Betaworks latest experiment, Homescreen, has added app profile pages to the platform, letting users see how popular the app is on various Homescreens, important people who are using it, and other apps that either share a drawer or a homescreen with that particular app.

“The App Store is a black box,” Homescreen co-founder Matt Hartman tells me. “We want to make it easy for people to take steps toward finding a new app, and giving as much transparency as possible into the data we have is the best way to do that.”

On the App Profile pages (you can see an example here), you can see not just the top four or five most popular apps that are also on the homescreen with that app, or in the same drawer, but Homescreen shows the long-tail results. In fact, for both drawers and homescreens, app profile pages display at least 48 similar or related apps.

“We wanted to go beyond the no-brainer apps and give people a window into the Indie apps,” said Hartman. “And it’s based on actual user data.”

Beyond similar apps, the profile pages also display the most followed people on Twitter who have that particular app on their homescreen, along with those who first had the app, and those who have recently downloaded the app.

For those of you who are just now tuning in, Homescreen is a product developed out of betaworks that was originally meant to measure metrics around betaworks products. By using image recognition to decipher the data from images of people’s homescreens, which turns out to actually be a thing on Twitter, the startup studio could get real data on the performance of their various products.

But given the current state of app discovery, the idea of using that data to offer better insights to users on the apps they should have or care about seemed like something to put more energy behind.

Homescreen launched with a barebones version of the product last month.

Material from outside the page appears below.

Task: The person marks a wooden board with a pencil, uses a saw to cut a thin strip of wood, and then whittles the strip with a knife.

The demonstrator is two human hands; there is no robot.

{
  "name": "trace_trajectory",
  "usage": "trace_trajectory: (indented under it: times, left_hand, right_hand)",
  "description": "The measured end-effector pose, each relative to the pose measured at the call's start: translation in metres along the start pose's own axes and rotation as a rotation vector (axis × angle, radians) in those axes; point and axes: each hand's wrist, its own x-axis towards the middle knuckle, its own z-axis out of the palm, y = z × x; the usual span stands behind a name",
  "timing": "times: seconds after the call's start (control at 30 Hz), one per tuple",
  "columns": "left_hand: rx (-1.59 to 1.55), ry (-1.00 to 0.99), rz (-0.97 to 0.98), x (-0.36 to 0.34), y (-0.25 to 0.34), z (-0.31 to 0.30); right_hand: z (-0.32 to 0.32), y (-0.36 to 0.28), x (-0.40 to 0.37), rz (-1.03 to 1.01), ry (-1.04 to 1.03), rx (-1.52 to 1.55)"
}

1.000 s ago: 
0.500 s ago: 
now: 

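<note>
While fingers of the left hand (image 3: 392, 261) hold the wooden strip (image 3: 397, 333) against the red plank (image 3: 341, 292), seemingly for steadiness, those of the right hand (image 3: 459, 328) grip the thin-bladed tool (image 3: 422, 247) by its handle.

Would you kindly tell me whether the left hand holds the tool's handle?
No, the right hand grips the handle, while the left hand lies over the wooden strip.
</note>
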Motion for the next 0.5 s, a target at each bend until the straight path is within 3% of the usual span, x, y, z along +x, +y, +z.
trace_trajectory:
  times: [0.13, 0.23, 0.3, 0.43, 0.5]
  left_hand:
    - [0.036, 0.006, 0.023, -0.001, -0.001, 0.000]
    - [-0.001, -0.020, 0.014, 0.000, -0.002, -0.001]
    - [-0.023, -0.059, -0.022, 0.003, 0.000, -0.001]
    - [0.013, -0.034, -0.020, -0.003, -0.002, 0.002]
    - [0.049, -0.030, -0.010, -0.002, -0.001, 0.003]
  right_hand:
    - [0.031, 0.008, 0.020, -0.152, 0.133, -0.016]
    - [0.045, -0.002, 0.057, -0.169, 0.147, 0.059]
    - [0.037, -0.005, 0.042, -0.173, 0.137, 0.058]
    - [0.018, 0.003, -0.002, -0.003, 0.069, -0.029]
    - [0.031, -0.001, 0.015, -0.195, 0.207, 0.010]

Users could upload a screenshot of their homescreen to the app and then get a shareable link that they could post to Twitter, showing their homescreen and giving app descriptions whenever a user hovers over any given app. Today marks further steps toward evolving the product into a platform where people not only share their app style, but people discover what they should be using every day.

Betaworks says they have over 25,000 apps that are uniquely identified on the platform, which may seem small in the context of the whole App Store, but seems meaningful in terms of simplifying app discovery.